WHAT TO PRODUCE: Here is a listing. Repeat it exactly and in its entirety.
________
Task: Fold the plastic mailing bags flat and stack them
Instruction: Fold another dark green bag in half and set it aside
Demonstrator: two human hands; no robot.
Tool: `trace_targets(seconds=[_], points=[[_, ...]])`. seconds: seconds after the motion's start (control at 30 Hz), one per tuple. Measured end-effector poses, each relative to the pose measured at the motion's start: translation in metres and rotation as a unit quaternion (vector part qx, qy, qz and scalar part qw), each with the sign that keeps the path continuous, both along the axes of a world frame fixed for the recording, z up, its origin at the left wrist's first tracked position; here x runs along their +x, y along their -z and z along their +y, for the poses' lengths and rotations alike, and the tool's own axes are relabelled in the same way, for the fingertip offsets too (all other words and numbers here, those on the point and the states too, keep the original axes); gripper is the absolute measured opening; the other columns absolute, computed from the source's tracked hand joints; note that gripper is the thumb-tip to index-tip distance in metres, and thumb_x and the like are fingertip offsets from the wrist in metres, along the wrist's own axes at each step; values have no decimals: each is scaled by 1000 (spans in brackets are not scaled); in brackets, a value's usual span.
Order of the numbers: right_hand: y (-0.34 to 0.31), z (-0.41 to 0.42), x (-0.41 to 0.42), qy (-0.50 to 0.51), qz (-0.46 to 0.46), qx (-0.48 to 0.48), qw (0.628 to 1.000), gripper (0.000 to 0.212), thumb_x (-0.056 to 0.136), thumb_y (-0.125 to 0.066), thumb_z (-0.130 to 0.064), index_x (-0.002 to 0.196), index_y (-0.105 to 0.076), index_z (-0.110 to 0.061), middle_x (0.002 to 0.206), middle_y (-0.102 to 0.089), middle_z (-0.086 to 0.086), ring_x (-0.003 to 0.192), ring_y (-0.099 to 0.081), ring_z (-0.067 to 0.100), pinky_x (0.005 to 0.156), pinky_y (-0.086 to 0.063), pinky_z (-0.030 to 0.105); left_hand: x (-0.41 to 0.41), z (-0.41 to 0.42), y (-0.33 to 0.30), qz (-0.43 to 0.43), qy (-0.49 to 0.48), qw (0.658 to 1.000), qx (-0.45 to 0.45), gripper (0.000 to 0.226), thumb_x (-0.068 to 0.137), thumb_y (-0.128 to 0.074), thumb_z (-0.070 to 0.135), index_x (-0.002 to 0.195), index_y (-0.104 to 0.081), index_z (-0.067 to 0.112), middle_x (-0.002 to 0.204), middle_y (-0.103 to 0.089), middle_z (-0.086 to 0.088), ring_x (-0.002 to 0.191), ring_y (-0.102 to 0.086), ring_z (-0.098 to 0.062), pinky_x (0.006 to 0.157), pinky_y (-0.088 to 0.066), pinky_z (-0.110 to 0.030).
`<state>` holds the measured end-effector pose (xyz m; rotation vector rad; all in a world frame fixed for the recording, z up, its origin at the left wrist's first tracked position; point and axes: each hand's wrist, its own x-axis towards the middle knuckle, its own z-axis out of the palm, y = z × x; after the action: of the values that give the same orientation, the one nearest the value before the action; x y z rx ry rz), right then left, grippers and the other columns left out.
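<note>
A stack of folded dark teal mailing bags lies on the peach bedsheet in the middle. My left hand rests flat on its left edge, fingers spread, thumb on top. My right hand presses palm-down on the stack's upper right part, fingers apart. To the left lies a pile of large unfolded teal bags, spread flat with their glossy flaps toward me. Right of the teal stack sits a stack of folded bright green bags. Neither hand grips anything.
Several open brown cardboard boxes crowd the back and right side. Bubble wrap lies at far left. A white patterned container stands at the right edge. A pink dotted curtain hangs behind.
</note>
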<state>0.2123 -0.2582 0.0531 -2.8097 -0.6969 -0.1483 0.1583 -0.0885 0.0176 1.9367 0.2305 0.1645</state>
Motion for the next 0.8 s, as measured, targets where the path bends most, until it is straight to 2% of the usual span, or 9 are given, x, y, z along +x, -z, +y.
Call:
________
PROBLEM SOLUTION:
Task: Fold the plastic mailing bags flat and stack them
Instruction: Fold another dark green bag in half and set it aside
Demonstrator: two human hands; no robot.
Tool: `trace_targets(seconds=[_], points=[[_, ...]])`. seconds: seconds after the motion's start (control at 30 Hz), one per tuple. Measured end-effector poses, each relative to the pose measured at the motion's start: translation in metres and rotation as a unit quaternion (vector part qx, qy, qz and scalar part qw), each with the sign that keeps the path continuous, both along the axes of a world frame fixed for the recording, z up, its origin at the left wrist's first tracked position; here x runs along their +x, y along their -z and z along their +y, for the poses' lengths and rotations alike, and the tool's own axes are relabelled in the same way, for the fingertip offsets too (all other words and numbers here, those on the point and the states too, keep the original axes); gripper is the absolute measured opening; the other columns absolute, computed from the source's tracked hand joints; note that gripper is the thumb-tip to index-tip distance in metres, and thumb_x and the like are fingertip offsets from the wrist in metres, along the wrist's own axes at each step; values have no decimals: each is scaled by 1000 (spans in brackets are not scaled); in brackets, a value's usual span.
Order of the numbers: right_hand: y (-0.34 to 0.31), z (-0.41 to 0.42), x (-0.41 to 0.42), qy (-0.50 to 0.51), qz (-0.46 to 0.46), qx (-0.48 to 0.48), qw (0.628 to 1.000), gripper (0.000 to 0.212), thumb_x (-0.056 to 0.136), thumb_y (-0.125 to 0.066), thumb_z (-0.130 to 0.064), index_x (-0.002 to 0.196), index_y (-0.105 to 0.076), index_z (-0.110 to 0.061), middle_x (0.002 to 0.206), middle_y (-0.102 to 0.089), middle_z (-0.086 to 0.086), ring_x (-0.003 to 0.192), ring_y (-0.099 to 0.081), ring_z (-0.067 to 0.100), pinky_x (0.005 to 0.156), pinky_y (-0.086 to 0.063), pinky_z (-0.030 to 0.105); left_hand: x (-0.41 to 0.41), z (-0.41 to 0.42), y (-0.33 to 0.30), qz (-0.43 to 0.43), qy (-0.49 to 0.48), qw (0.658 to 1.000), qx (-0.45 to 0.45), gripper (0.000 to 0.226), thumb_x (-0.068 to 0.137), thumb_y (-0.128 to 0.074), thumb_z (-0.070 to 0.135), index_x (-0.002 to 0.195), index_y (-0.104 to 0.081), index_z (-0.067 to 0.112), middle_x (-0.002 to 0.204), middle_y (-0.103 to 0.089), middle_z (-0.086 to 0.088), ring_x (-0.002 to 0.191), ring_y (-0.102 to 0.086), ring_z (-0.098 to 0.062), pinky_x (0.006 to 0.157), pinky_y (-0.088 to 0.066), pinky_z (-0.110 to 0.030).
`<state>` holds the measured end-effector pose (xyz m; rotation vector rad; all in a world frame fixed for the recording, z up, its origin at the left wrist's first tracked position; point and axes: each hand's wrist, its own x-axis towards the middle knuckle, its own z-axis out of the palm, y = z × x; after the action: of the values that give the same orientation, the one nearest the value before the action; x y z rx ry rz), right then left, grippers and the other columns left out.
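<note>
A stack of folded dark teal mailing bags lies on the peach bedsheet in the middle. My left hand rests flat on its left edge, fingers spread, thumb on top. My right hand presses palm-down on the stack's upper right part, fingers apart. To the left lies a pile of large unfolded teal bags, spread flat with their glossy flaps toward me. Right of the teal stack sits a stack of folded bright green bags. Neither hand grips anything.
Several open brown cardboard boxes crowd the back and right side. Bubble wrap lies at far left. A white patterned container stands at the right edge. A pink dotted curtain hangs behind.
</note>
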<state>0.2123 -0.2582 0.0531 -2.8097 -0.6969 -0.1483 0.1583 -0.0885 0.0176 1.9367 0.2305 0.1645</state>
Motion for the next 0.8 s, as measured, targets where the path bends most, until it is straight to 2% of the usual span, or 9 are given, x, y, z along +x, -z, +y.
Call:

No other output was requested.